→ **WORK TO BE COMPLETED**
No pictures go into the copy. Write out every line below exactly.
[[ PROVIDED DATA, beginning ]]
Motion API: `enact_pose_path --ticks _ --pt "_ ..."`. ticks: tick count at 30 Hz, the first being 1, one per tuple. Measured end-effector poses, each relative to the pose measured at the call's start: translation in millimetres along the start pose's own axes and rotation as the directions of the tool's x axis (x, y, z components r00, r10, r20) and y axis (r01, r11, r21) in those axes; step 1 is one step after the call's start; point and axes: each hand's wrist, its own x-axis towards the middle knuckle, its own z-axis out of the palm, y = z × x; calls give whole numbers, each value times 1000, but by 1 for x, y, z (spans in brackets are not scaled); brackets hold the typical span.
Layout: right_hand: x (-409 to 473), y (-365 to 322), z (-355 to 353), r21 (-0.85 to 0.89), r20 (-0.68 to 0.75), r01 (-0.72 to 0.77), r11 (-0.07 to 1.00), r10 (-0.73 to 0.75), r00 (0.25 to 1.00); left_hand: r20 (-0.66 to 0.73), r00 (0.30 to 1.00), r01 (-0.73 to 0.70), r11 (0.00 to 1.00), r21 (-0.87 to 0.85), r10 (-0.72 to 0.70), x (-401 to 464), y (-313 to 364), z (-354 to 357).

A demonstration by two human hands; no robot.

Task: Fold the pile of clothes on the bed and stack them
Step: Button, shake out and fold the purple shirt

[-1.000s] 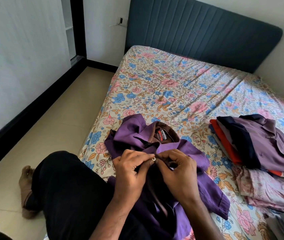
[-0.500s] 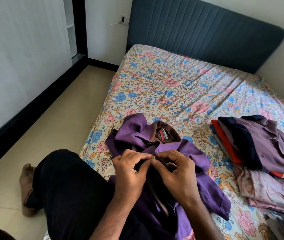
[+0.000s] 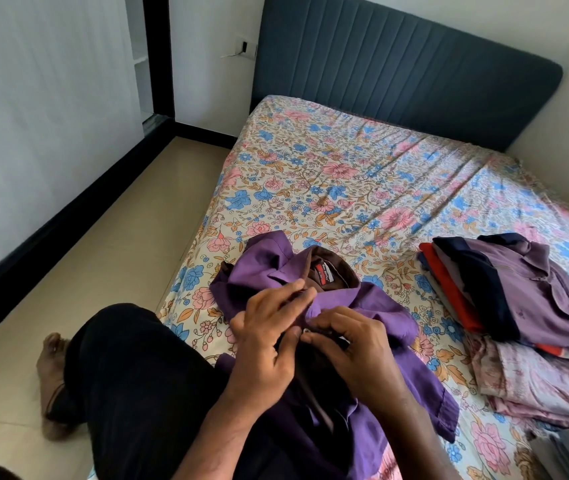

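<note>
A purple shirt (image 3: pixel 262 268) with a brown inner collar and a red label lies at the near left edge of the bed (image 3: pixel 345 174), partly over my lap. My left hand (image 3: pixel 265 344) pinches the shirt's front edge just below the collar. My right hand (image 3: pixel 352 344) pinches the opposite edge, where a small white button shows between the fingertips. Both hands meet at the shirt's placket. A stack of folded clothes (image 3: pixel 518 292) in mauve, navy and red sits on the bed to the right.
A pink patterned garment (image 3: pixel 546 382) lies under the stack at the right edge. My black-trousered leg (image 3: pixel 130 393) hangs off the bed over the tiled floor (image 3: pixel 103 244). A dark padded headboard (image 3: pixel 397 74) stands at the far end.
My left hand's fingers have lifted and spread toward the collar, and my right hand has shifted slightly lower on the placket. The shirt has barely moved.
</note>
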Motion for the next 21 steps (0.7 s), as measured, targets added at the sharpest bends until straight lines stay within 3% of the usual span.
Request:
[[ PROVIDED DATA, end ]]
→ **EXERCISE OUTPUT**
Motion API: `enact_pose_path --ticks _ --pt "_ ..."`. ticks: tick count at 30 Hz, the first being 1, one per tuple. Measured end-effector poses, each relative to the pose measured at the call's start: translation in millimetres along the start pose's own axes and rotation as the directions of the tool's x axis (x, y, z components r00, r10, r20) and y axis (r01, r11, r21) in those axes; step 1 is one step after the call's start; point and axes: each hand's wrist, its own x-axis towards the middle knuckle, its own z-axis out of the palm, y = z × x; calls give whole numbers, each value times 1000, but by 1 for x, y, z (spans in brackets are not scaled); brackets hold the typical span.
Layout: right_hand: x (-409 to 473), y (-365 to 322), z (-355 to 353), r21 (-0.85 to 0.89), r20 (-0.68 to 0.75), r01 (-0.72 to 0.77), r11 (-0.07 to 1.00), r10 (-0.73 to 0.75), r00 (0.25 to 1.00); left_hand: r20 (-0.66 to 0.73), r00 (0.30 to 1.00), r01 (-0.73 to 0.70), r11 (0.00 to 1.00), r21 (-0.87 to 0.85), r10 (-0.72 to 0.70), x (-401 to 464), y (-313 to 364), z (-354 to 357).

A demonstration by two human hands; no robot.

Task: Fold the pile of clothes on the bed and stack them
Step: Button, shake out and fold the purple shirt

[-1.000s] 
[-0.500s] 
[+0.000s] 

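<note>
A purple shirt (image 3: pixel 262 268) with a brown inner collar and a red label lies at the near left edge of the bed (image 3: pixel 345 174), partly over my lap. My left hand (image 3: pixel 265 344) pinches the shirt's front edge just below the collar. My right hand (image 3: pixel 352 344) pinches the opposite edge, where a small white button shows between the fingertips. Both hands meet at the shirt's placket. A stack of folded clothes (image 3: pixel 518 292) in mauve, navy and red sits on the bed to the right.
A pink patterned garment (image 3: pixel 546 382) lies under the stack at the right edge. My black-trousered leg (image 3: pixel 130 393) hangs off the bed over the tiled floor (image 3: pixel 103 244). A dark padded headboard (image 3: pixel 397 74) stands at the far end.
My left hand's fingers have lifted and spread toward the collar, and my right hand has shifted slightly lower on the placket. The shirt has barely moved.
</note>
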Motion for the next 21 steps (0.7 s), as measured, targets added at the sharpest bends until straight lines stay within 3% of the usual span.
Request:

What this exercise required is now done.